▶ _What is needed_: What you return must be the full data, repeated verbatim, with no pictures in it.

* * *

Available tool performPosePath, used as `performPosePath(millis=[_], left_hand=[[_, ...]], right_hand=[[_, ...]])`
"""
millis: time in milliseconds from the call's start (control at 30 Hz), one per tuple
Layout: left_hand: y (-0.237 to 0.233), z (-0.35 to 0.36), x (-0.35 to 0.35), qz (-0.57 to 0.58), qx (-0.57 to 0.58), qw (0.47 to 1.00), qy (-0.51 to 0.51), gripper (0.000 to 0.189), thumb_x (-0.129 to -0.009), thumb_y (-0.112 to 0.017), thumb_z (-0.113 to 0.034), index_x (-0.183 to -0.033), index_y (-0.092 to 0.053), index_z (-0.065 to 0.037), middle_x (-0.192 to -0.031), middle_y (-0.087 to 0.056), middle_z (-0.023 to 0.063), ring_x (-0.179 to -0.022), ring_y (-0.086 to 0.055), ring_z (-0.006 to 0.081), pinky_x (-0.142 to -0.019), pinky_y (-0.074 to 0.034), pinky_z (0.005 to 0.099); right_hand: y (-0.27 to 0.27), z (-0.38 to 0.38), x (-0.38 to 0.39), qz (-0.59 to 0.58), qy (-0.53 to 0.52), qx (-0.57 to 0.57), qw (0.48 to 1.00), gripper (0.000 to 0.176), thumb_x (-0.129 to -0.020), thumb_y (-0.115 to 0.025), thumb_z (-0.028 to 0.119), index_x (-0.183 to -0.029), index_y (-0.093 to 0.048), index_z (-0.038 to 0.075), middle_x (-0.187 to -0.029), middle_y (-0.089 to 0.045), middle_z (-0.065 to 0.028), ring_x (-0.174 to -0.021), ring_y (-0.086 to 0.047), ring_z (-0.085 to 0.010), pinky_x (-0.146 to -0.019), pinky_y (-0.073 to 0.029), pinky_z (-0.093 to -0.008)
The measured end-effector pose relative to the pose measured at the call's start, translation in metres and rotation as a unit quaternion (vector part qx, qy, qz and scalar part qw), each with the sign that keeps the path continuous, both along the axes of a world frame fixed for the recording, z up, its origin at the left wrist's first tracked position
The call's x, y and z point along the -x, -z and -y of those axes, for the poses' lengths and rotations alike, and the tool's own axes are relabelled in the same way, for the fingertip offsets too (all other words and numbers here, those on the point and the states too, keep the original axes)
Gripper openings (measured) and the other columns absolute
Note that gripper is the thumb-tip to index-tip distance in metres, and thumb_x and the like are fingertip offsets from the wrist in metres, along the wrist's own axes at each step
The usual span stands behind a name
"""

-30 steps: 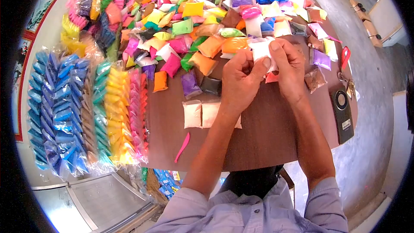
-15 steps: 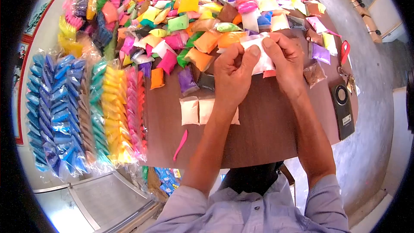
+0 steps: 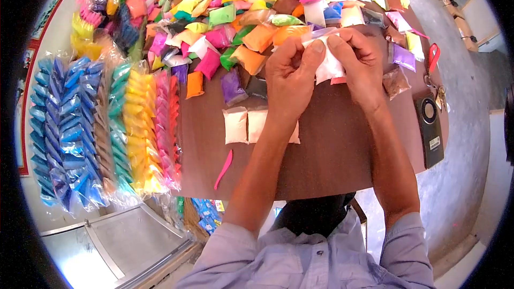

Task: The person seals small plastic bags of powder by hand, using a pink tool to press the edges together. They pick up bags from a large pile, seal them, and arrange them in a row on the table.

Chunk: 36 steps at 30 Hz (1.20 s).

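Observation:
A small white plastic packet [image 3: 330, 68] is pinched between my two hands above the table. My left hand [image 3: 293, 72] grips its upper left edge with thumb and curled fingers. On the upper right edge, my right hand [image 3: 357, 64] holds it the same way, thumbs close together. Below my left wrist lie pale peach packets [image 3: 235, 125] in a row, partly hidden by my forearm. A pink plastic knife-like tool [image 3: 224, 169] rests left of that forearm. Part of a reddish packet [image 3: 338, 81] shows under the white one.
A large heap of colourful packets [image 3: 219, 16] covers the far side of the brown table [image 3: 332, 144]. Clear sleeves of stacked packets [image 3: 80, 134] hang over the left edge. At the right edge are a dark phone-like device [image 3: 430, 131] and keys [image 3: 441, 96] with a red strap [image 3: 433, 58].
Both hands still hold the white packet, and its top edge has tilted slightly between the fingers. The whole view has shifted a little, moving the table contents upward.

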<state>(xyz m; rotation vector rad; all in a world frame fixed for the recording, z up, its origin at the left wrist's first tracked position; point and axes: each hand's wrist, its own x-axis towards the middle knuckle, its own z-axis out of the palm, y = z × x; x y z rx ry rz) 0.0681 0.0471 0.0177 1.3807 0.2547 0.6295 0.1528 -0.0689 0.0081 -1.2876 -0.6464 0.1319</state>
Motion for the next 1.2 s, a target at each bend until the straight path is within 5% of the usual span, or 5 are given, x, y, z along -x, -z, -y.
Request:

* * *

▶ _Answer to the problem_:
Available tool performPosePath, used as `performPosePath(millis=[_], left_hand=[[_, ...]], right_hand=[[_, ...]])`
"""
millis: time in milliseconds from the call's start (control at 30 Hz), one per tuple
Layout: left_hand: y (-0.237 to 0.233), z (-0.35 to 0.36), x (-0.35 to 0.35), qz (-0.57 to 0.58), qx (-0.57 to 0.58), qw (0.47 to 1.00), qy (-0.51 to 0.51), gripper (0.000 to 0.189), thumb_x (-0.129 to -0.009), thumb_y (-0.112 to 0.017), thumb_z (-0.113 to 0.034), index_x (-0.183 to -0.033), index_y (-0.092 to 0.053), index_z (-0.065 to 0.037), middle_x (-0.192 to -0.031), middle_y (-0.087 to 0.056), middle_z (-0.023 to 0.063), ring_x (-0.179 to -0.022), ring_y (-0.086 to 0.055), ring_z (-0.006 to 0.081), pinky_x (-0.142 to -0.019), pinky_y (-0.074 to 0.034), pinky_z (0.005 to 0.099); right_hand: y (-0.27 to 0.27), z (-0.38 to 0.38), x (-0.38 to 0.39), qz (-0.59 to 0.58), qy (-0.53 to 0.52), qx (-0.57 to 0.57), qw (0.48 to 1.00), gripper (0.000 to 0.176), thumb_x (-0.129 to -0.020), thumb_y (-0.115 to 0.025), thumb_z (-0.028 to 0.119), index_x (-0.183 to -0.029), index_y (-0.093 to 0.048), index_z (-0.038 to 0.075), middle_x (-0.187 to -0.029), middle_y (-0.089 to 0.045), middle_z (-0.065 to 0.028), ring_x (-0.174 to -0.021), ring_y (-0.086 to 0.047), ring_z (-0.085 to 0.010), pinky_x (-0.146 to -0.019), pinky_y (-0.073 to 0.029), pinky_z (-0.093 to -0.008)
The measured end-effector pose relative to the pose measured at the call's start, translation in metres and rotation as a unit quaternion (vector part qx, qy, qz and scalar part qw), each with the sign that keeps the path continuous, both along the axes of a world frame fixed for the recording, z up, its origin at the left wrist's first tracked position
The call's x, y and z point along the -x, -z and -y of those axes, for the poses' lengths and rotations alike, and the tool's own axes are relabelled in the same way, for the fingertip offsets too (all other words and numbers here, those on the point and the states too, keep the original axes)
Gripper openings (measured) and the other columns absolute
Note that gripper is the thumb-tip to index-tip distance in metres, and thumb_x and the like are fingertip offsets from the wrist in metres, along the wrist's own axes at each step
The usual span stands behind a name
"""

-30 steps: 
-15 steps: 
+0 steps: 

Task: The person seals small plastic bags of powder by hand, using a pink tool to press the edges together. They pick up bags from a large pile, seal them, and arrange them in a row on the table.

Chunk: 36 steps at 30 Hz (1.20 s).

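Observation:
A small white plastic packet [image 3: 330, 68] is pinched between my two hands above the table. My left hand [image 3: 293, 72] grips its upper left edge with thumb and curled fingers. On the upper right edge, my right hand [image 3: 357, 64] holds it the same way, thumbs close together. Below my left wrist lie pale peach packets [image 3: 235, 125] in a row, partly hidden by my forearm. A pink plastic knife-like tool [image 3: 224, 169] rests left of that forearm. Part of a reddish packet [image 3: 338, 81] shows under the white one.
A large heap of colourful packets [image 3: 219, 16] covers the far side of the brown table [image 3: 332, 144]. Clear sleeves of stacked packets [image 3: 80, 134] hang over the left edge. At the right edge are a dark phone-like device [image 3: 430, 131] and keys [image 3: 441, 96] with a red strap [image 3: 433, 58].
Both hands still hold the white packet, and its top edge has tilted slightly between the fingers. The whole view has shifted a little, moving the table contents upward.
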
<state>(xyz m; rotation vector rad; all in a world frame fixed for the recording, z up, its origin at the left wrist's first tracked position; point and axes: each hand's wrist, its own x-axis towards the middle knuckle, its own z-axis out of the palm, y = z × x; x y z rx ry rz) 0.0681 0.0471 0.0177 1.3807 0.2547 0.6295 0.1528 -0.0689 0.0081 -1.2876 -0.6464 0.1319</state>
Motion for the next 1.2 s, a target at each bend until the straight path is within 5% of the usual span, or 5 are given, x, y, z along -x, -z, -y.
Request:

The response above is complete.